Google translate turned out to be a sexist

Google translate turned out to be a sexist

Brazilian researchers found that the algorithms of the Google Translate service biased when translating sentences from the language without grammatical gender.

Upstairs

Brazilian researchers found that the algorithms of the Google Translate service biased when translating sentences from the language without grammatical gender.
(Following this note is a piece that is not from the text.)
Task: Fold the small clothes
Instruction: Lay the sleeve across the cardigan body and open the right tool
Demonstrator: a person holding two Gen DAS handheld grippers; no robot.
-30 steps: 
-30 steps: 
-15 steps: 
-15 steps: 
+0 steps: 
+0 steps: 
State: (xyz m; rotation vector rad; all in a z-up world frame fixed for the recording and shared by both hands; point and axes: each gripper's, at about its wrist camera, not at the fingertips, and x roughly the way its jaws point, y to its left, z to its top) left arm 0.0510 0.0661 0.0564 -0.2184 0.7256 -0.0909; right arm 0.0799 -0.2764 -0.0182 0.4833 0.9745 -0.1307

When translating thousands of sentences of 12 languages to English, it turned out that technical jobs are much less likely to include women than the profession in healthcare.

Preprint published on arXiv, also reported that the distribution of representatives of a particular gender in the professions does not match the actual statistics of employment.

Scientists from the Federal University of Rio Grande do Sul under the direction of Louis Lamba (Luis Lamb) has selected 12 languages which lack the grammatical category of gender (among them Hungarian, Finnish, Swahili, Yoruba, Armenian and Estonian), and made a few sentences of the format “X is a Y”, where X is a third person pronoun, and Y is a noun expressing a profession.

In all selected languages, the third person pronoun is expressed with one word (gender-neutral): for example, in Estonian and “he” and “she” is translated as “ta” and in Hungarian is “ő”. Selected nouns were also Bezrodnyi: among them were such professions as “doctor”, “programmer” and “the wedding planner”. All the researchers used 1019 professions of the 22 different categories. The proposals were translated into English.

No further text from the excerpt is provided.